Kim Willey, a senior corporate counsel at ASW Law, said the BMA is unique among regulators in terms of the clarity it had provided re/insurers around working with cannabis companies.
In November 2019 the BMA confirmed Bermudian re/insurers could work with cannabis companies as long as the business does not constitute criminal conduct at the federal level in the jurisdiction in which the business takes place. This threw the door open to working with Canadian cannabis companies, although working with other countries - particularly the US - remains problematic, Willey noted.

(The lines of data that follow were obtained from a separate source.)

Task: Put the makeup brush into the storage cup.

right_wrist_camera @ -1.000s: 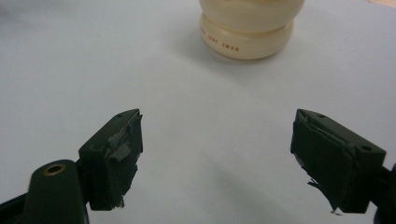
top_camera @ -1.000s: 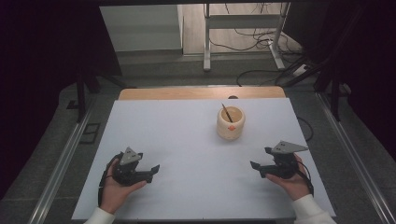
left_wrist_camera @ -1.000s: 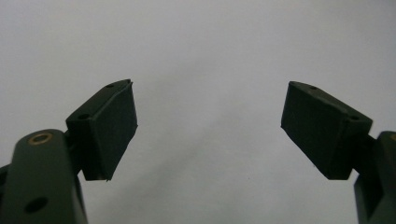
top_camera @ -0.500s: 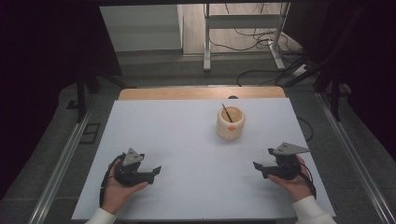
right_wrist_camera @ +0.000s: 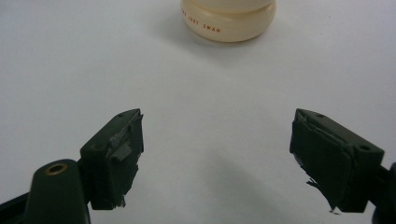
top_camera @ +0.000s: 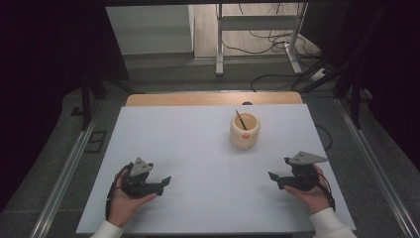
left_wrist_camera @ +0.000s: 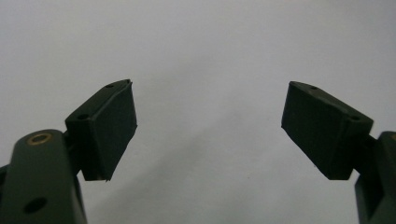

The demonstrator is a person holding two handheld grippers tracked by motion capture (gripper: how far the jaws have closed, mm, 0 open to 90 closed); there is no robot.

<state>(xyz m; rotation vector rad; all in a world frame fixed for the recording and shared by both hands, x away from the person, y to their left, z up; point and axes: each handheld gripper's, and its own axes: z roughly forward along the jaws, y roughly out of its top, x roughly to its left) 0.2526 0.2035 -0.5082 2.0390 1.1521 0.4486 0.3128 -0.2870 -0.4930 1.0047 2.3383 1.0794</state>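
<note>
In the high view, the left gripper (top_camera: 166, 181) sits at the lower left of the frame, low over the white table (top_camera: 198, 148), cradled in the person's left hand (top_camera: 124, 203) that comes up from the bottom edge. Its grey three-cornered plate faces up and its black jaws point toward the middle of the frame. In the left gripper view the left gripper (left_wrist_camera: 208, 130) has its jaws spread wide, with bare white tabletop between them and nothing in their hold.

Further right, in the upper middle-right of the high view, a cream-coloured cup (top_camera: 244, 130) stands upright on the table, well apart from both grippers. A thin dark stick (top_camera: 240, 120) leans inside it, its top tilted toward the upper left, with a small orange tip near the cup's rim. In the right gripper view the cup (right_wrist_camera: 228, 21) appears at the top centre of the frame, cut off by the edge, with small red lettering on its bulging base; the words are too small to read surely.

At the lower right of the high view, the right gripper (top_camera: 272, 176) rests in the person's right hand (top_camera: 312, 196), jaws pointing toward the frame's centre. In the right gripper view the right gripper (right_wrist_camera: 215, 158) is likewise wide open and empty, the worn pads (right_wrist_camera: 126, 149) set far apart, the cup lying ahead beyond them.
</note>
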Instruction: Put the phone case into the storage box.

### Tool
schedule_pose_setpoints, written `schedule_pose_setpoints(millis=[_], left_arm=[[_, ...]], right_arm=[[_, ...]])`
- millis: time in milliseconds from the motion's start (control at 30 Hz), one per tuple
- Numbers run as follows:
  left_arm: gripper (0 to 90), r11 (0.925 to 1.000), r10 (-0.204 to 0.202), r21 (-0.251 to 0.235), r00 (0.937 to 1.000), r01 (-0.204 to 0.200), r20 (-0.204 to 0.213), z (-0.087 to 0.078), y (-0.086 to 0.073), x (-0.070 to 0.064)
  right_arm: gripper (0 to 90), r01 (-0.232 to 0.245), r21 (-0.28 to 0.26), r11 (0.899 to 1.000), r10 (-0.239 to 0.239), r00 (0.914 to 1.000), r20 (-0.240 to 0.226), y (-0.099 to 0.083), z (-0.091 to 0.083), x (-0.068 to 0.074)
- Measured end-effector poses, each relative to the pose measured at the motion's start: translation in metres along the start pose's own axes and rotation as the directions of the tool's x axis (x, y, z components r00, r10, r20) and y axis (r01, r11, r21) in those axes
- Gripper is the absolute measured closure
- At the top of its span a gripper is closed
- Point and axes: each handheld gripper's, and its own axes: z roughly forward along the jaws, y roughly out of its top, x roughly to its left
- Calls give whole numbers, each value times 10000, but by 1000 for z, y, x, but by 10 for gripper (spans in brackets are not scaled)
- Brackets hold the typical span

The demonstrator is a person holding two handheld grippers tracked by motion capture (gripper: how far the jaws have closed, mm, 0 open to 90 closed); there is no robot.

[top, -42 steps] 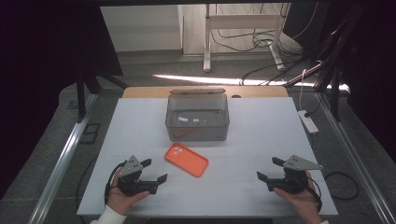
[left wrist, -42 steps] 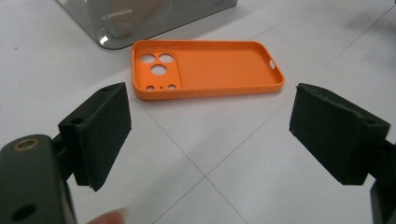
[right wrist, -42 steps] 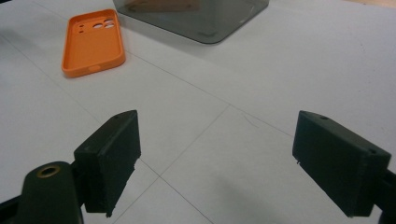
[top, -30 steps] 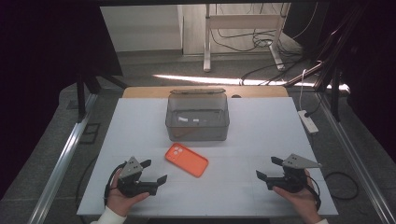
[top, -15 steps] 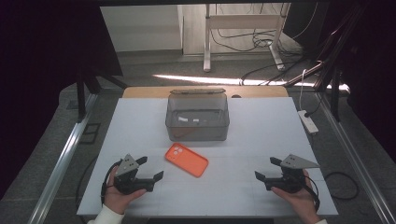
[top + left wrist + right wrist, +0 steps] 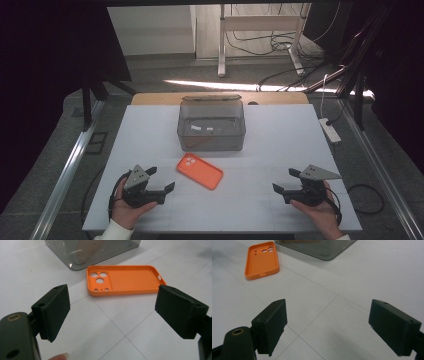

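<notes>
An orange phone case [image 6: 200,171] lies hollow side up on the white table [image 6: 270,130], in front of a smoky clear plastic box [image 6: 211,125]. My left gripper [image 6: 161,180] is at the near left, open and empty, its jaws pointing at the case [image 6: 123,280] a short way ahead. My right gripper [image 6: 285,182] rests at the near right, also open and empty. In the right gripper view the case [image 6: 262,260] lies far off at the upper left, with the box's corner [image 6: 319,248] beyond it.
A white power strip [image 6: 330,130] lies at the table's right edge. A wooden board [image 6: 220,98] sticks out behind the box. Metal rails run along both sides of the table, and cables lie on the floor beyond.
My left gripper has turned slightly and edged toward the orange case. The right gripper and the case have stayed in place.
</notes>
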Motion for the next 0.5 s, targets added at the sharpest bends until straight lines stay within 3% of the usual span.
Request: schedule_pose_setpoints(millis=[400, 500], left_arm=[[138, 9999, 100, 113, 9999, -100, 0, 1, -2, -2], [138, 9999, 63, 81, 10000, -63, 22, 0, -2, -1]], right_arm=[[167, 49, -27, 10000, -49, 10000, -83, 6, 3, 3], [173, 26, -195, 9998, -29, 9999, -145, 15, 5, 6]])
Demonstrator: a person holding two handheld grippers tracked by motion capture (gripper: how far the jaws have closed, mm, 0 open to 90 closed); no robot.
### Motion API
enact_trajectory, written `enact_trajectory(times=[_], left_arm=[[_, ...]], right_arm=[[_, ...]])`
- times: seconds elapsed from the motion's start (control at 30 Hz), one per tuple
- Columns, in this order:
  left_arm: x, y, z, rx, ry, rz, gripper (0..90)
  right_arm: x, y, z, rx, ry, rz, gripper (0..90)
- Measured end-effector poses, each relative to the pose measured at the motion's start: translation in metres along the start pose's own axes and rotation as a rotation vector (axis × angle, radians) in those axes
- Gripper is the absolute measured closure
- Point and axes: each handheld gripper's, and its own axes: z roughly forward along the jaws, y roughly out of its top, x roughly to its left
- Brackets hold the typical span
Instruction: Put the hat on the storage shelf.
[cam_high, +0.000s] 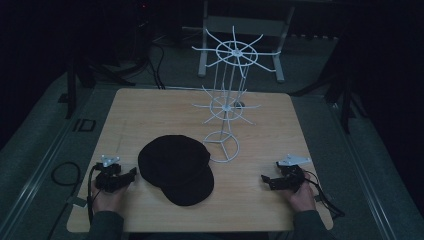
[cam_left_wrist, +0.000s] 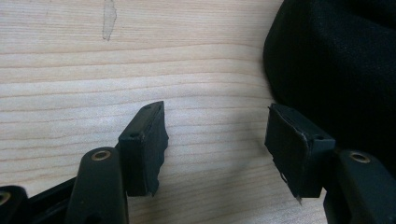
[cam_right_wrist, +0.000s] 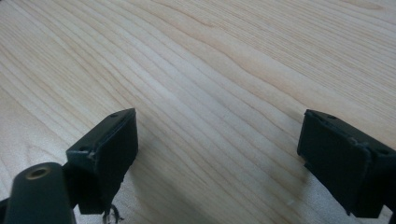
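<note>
High view: a black, flat fabric cap lies on the pale wooden bench, near its front middle, with a white wire two-tier display rack standing just behind and to its right. Left hand-held gripper, jaws spread and empty, rests just beside the cap's left edge. Right hand-held gripper, likewise spread on bare wood, sits apart from the cap, whose peak is hard to make out in the dim light.

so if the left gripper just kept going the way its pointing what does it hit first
Most likely the black cap. The left gripper, jaws open, points toward its edge, and in the left gripper view the cap sits just past one pad; depth is unclear.
</note>
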Motion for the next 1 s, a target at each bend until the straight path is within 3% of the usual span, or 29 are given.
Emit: enact_trajectory(times=[0.23,0.27,0.33,0.37,0.67,0.87,1.0], left_arm=[[0.002,0.000,-0.001,-0.001,-0.020,-0.024,39.2],[0.005,0.001,-0.004,0.022,-0.069,-0.046,40.0],[0.005,0.001,-0.004,0.022,-0.069,-0.046,44.3],[0.006,0.002,-0.008,0.020,-0.109,-0.072,44.3],[0.000,0.015,-0.023,-0.004,-0.093,-0.036,42.7],[-0.008,0.020,-0.029,-0.013,-0.127,-0.046,37.9],[-0.018,0.025,-0.030,-0.019,-0.143,-0.024,37.7]], right_arm=[[0.001,0.000,0.000,0.000,-0.006,0.006,12.2],[0.001,0.000,0.000,0.000,-0.007,0.007,12.2],[0.001,0.000,0.000,0.000,-0.008,0.008,12.2],[0.001,0.000,0.000,0.000,-0.008,0.008,12.2],[0.001,0.000,0.000,0.000,-0.009,0.009,12.3],[0.001,0.000,-0.001,0.001,-0.011,0.011,12.3],[0.001,0.000,-0.001,0.000,-0.011,0.011,12.3]])
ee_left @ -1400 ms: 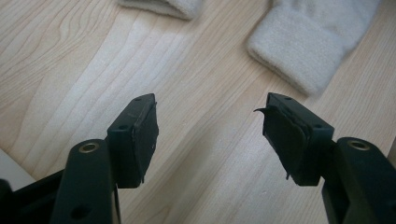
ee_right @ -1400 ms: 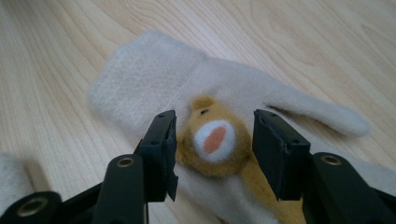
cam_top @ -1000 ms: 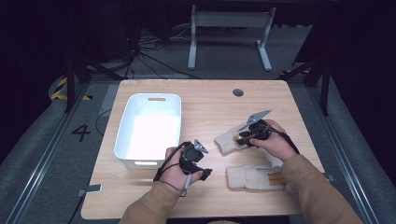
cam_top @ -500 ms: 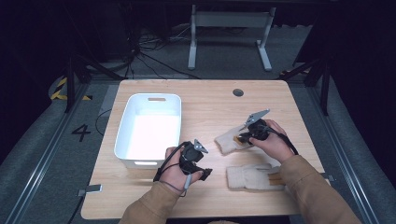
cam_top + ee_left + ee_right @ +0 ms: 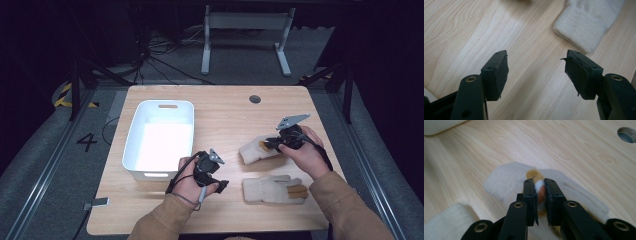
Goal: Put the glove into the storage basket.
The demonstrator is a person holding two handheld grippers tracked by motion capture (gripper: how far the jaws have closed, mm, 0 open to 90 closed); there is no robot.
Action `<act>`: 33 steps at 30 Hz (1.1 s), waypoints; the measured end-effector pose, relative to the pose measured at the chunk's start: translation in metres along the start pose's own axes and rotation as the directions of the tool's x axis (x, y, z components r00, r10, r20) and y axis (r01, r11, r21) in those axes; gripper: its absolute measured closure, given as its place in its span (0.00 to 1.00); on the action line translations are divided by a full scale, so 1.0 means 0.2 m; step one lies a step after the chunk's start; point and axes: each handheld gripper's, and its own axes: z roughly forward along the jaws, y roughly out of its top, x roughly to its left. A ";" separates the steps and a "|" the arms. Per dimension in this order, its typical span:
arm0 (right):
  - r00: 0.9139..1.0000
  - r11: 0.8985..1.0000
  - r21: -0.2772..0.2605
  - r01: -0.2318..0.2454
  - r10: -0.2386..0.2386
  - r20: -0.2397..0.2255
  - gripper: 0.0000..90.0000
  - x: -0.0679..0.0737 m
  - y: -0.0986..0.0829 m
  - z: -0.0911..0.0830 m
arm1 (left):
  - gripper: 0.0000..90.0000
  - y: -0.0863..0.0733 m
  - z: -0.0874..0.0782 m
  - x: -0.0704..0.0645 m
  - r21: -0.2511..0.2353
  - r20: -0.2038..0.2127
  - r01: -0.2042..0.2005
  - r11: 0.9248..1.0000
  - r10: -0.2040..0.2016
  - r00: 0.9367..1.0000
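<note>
- Two cream gloves lay on the wooden table (image 5: 225, 125): the far glove (image 5: 252, 149) sat at about 3 o'clock from the table's middle, and the near glove (image 5: 272, 189) lay just toward me from it, at roughly 5 o'clock, the two close but apart.
- My right gripper (image 5: 270, 145) rested on the far glove. In the right gripper view the jaws were clamped tight on a brown-and-white tip (image 5: 539, 188) of that glove (image 5: 506, 182), the pads pressing it from both sides.
- I saw the gripper's grey plate (image 5: 292, 120) sticking up at 12 o'clock above my right hand (image 5: 305, 150).
- My left gripper (image 5: 222, 186) was down at 6 o'clock on the table, held in my left hand (image 5: 192, 180), right beside the near short wall of the white bin (image 5: 159, 137).
- In the left gripper view its jaws stood wide apart with nothing between them but bare wood (image 5: 474, 30); the cuff of the near glove (image 5: 586, 27) lay ahead at about 1 o'clock, not touching either jaw.
- One white bin sat at 9 o'clock from the table's middle, upright, with a slot handle in its far wall.
- I could make out a round cable hole (image 5: 255, 99) at 12 o'clock near the far edge, also visible at the top right corner of the right gripper view.
</note>
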 end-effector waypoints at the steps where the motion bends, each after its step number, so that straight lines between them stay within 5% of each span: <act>1: 1.000 1.000 -0.007 -0.008 0.008 0.006 0.90 0.01 0.00 -0.02 | 0.40 0.00 0.00 0.00 0.000 0.000 -0.002 1.000 0.002 1.000; 15: 0.997 0.992 -0.101 -0.075 0.077 0.012 0.90 0.18 -0.09 -0.28 | 0.40 0.03 0.02 -0.02 0.005 0.012 -0.020 1.000 0.020 1.000; 33: 0.993 0.986 -0.112 -0.119 0.119 -0.009 0.91 0.34 -0.25 -0.29 | 0.41 0.03 0.02 -0.02 0.003 0.015 -0.018 1.000 0.018 1.000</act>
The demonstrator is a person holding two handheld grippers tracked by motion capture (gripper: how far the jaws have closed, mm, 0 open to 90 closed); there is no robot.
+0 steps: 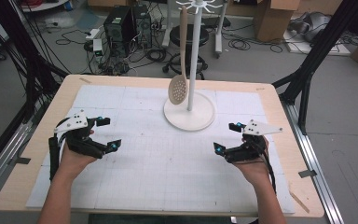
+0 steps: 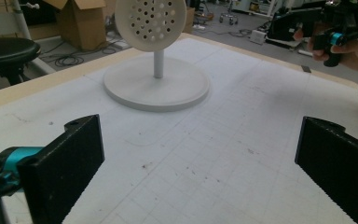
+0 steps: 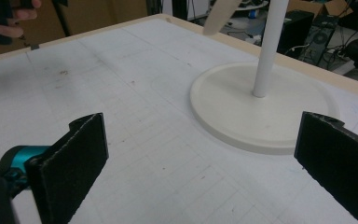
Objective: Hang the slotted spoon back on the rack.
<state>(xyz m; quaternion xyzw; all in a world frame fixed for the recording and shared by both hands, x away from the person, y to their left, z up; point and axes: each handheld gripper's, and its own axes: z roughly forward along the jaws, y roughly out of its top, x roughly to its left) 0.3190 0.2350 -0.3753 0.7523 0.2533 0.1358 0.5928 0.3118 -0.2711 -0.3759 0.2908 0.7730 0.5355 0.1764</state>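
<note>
1. My left gripper (image 1: 108,133) sits low over the white mat (image 1: 144,177), on its near left part; the jaws are spread wide with nothing between them.
2. My right gripper (image 1: 227,137) mirrors it on the near right part of the mat, jaws likewise spread wide and empty.
3. The two grippers are well apart, each tilted inward toward the middle of the mat.
4. A grey three-cornered plate tops each gripper, and a cable trails back along each of my forearms.
5. The stand (image 1: 189,113) is ahead of both grippers and between their lines, on the far middle of the mat: a round white base with a white pole rising from it.
6. A skimmer (image 1: 177,88) hangs from the hooks at the top of the stand, on the side nearer my left gripper; its perforated head hangs just above the base, beside the pole.
7. In the left gripper view the skimmer head (image 2: 151,21) is straight ahead, in front of the pole, with the stand's base (image 2: 156,88) under it and my right gripper off at the upper right.
8. In the right gripper view the pole (image 3: 271,46) rises ahead and to the right, the base (image 3: 261,109) spreads toward the right jaw, and the skimmer's edge (image 3: 219,18) shows left of the pole.
9. The mat lies on a wooden table (image 1: 37,140).
</note>
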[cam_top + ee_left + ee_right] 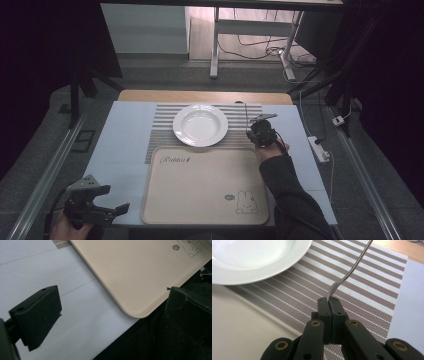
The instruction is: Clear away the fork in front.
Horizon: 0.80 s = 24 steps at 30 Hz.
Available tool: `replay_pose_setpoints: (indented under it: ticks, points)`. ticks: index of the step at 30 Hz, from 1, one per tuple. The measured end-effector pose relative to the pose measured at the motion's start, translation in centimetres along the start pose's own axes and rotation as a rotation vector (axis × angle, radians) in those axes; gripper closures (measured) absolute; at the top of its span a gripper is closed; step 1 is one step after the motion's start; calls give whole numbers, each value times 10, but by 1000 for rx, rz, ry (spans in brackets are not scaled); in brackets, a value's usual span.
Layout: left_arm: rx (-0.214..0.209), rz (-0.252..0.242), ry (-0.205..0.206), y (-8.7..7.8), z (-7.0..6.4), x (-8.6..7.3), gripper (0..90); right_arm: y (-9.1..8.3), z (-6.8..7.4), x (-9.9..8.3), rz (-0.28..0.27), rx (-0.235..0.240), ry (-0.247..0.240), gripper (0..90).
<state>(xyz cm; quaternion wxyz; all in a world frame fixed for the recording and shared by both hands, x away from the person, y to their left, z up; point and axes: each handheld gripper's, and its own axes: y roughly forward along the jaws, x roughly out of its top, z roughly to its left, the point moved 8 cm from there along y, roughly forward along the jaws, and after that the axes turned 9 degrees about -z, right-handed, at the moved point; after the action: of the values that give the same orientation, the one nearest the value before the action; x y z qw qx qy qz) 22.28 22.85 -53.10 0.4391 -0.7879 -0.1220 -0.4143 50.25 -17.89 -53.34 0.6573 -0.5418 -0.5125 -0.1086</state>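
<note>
The right gripper (329,300) clamps a metal utensil (352,268) beside the plate (254,257), ready to lay it; the left gripper (110,305) waits, jaws apart.

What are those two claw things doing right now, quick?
Left gripper: open, holding nothing, jaws spread beside the beige tray.
Right gripper: shut on the end of a thin metal utensil, over the striped placemat.

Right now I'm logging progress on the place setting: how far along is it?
Done: the white plate sits on the striped placemat, behind the beige tray. In hand: the right hand-held gripper is shut on a metal utensil above the mat, right of the plate. Left: setting it down. The left hand-held gripper waits open by the tray's near corner.
</note>
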Motion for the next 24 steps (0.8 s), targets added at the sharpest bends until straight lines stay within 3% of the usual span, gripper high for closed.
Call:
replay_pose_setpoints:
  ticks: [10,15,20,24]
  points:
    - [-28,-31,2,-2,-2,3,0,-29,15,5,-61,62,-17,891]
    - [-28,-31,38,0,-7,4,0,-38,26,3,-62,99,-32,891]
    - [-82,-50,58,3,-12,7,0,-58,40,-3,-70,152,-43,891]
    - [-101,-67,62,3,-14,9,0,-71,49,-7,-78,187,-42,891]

Other jurisdictions, by contrast, are not there yet with their regulations, said Patrick Ferguson, captive sales executive and senior vice president at Marsh Captive Solutions Group in Canada.
“The BMA has got out in front of this, and given Bermuda a clear advantage,” he said.
Ferguson noted the landscape in Canada had changed overnight when the country made cannabis legal at the federal level. A new generation of cannabis companies had emerged to take advantage of the newly liberalised regime, just as the market was hardening and making it harder to secure insurance from commercial providers.
The hardening market has been particularly challenging for cannabis companies, which commercial carriers were already nervous about working with for legal, operational and reputational reasons.
Jonathan Barnes, manager, insurance at KPMG in Bermuda, noted that insurers have found it particularly challenging working with cannabis companies because of the lack of data around the frequency and severity of losses in that market. This has left cannabis companies with a problem managing the risks any businesses face, as well as those that are unique to that industry.
Barnes noted that cannabis companies that establish a captive will be in a stronger position to negotiate with commercial carriers in coming years because they will have built up a track record on claims.
“In five years insurers will be more comfortable with cannabis risk,” he predicted. “Using a captive now allows companies to get ahead of that.”
Cannabis companies have a broad range of insurance needs, including D&O, property, liability, product recall, intellectual property and crop insurance, Barnes noted. “Captives can help provide this cover, but commercial insurers cant offer capacity or prices that are sustainable,” he added.
Ferguson said D&O was proving to be the starting point for many of Marsh’s clients in the cannabis industry thinking about launching a captive. “They have a broad spectrum of risks but it makes sense to start with one or two lines and broaden from there,” he said.
Ferguson admitted Canadian cannabis companies still have to use Canadian banks, as major Bermudian banks are still unwilling to do business with them, but said he was hopeful that would change in due course.